▶ [Assignment]:
Where an image appears in the data, omit it and reproduce the rest exactly.

▶ [Supplied material]:
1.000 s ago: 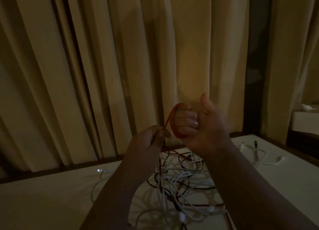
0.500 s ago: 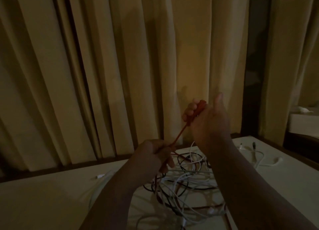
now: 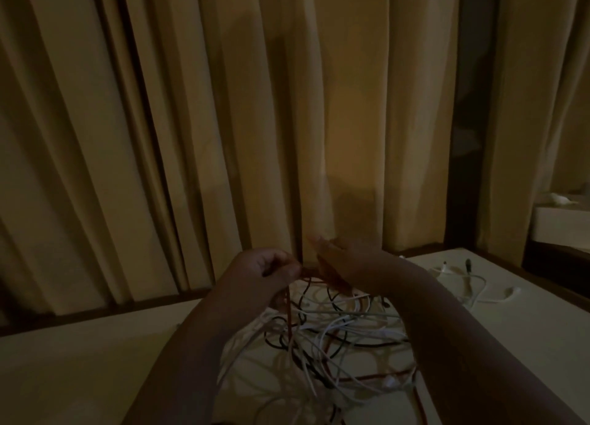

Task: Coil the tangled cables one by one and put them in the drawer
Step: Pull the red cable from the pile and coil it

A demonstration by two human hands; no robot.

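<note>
Both hands pinch the red cable: our left hand and right hand wind it above the cable tangle on the table; next, we likely free more slack.

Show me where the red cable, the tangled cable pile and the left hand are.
red cable [image 3: 288,309], head view, on the strand hanging below the left hand.
tangled cable pile [image 3: 344,332], head view, on the middle white strands.
left hand [image 3: 271,269], head view, on the knuckles.
</note>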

▶ [The completed task]:
1.000 s ago: 
0.500 s ago: 
now: 

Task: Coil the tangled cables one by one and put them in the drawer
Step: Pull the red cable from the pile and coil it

A demonstration by two human hands; no robot.

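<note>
Both hands pinch the red cable: our left hand and right hand wind it above the cable tangle on the table; next, we likely free more slack.

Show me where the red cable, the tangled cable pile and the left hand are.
red cable [image 3: 288,309], head view, on the strand hanging below the left hand.
tangled cable pile [image 3: 344,332], head view, on the middle white strands.
left hand [image 3: 271,269], head view, on the knuckles.
</note>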

This is the complete answer.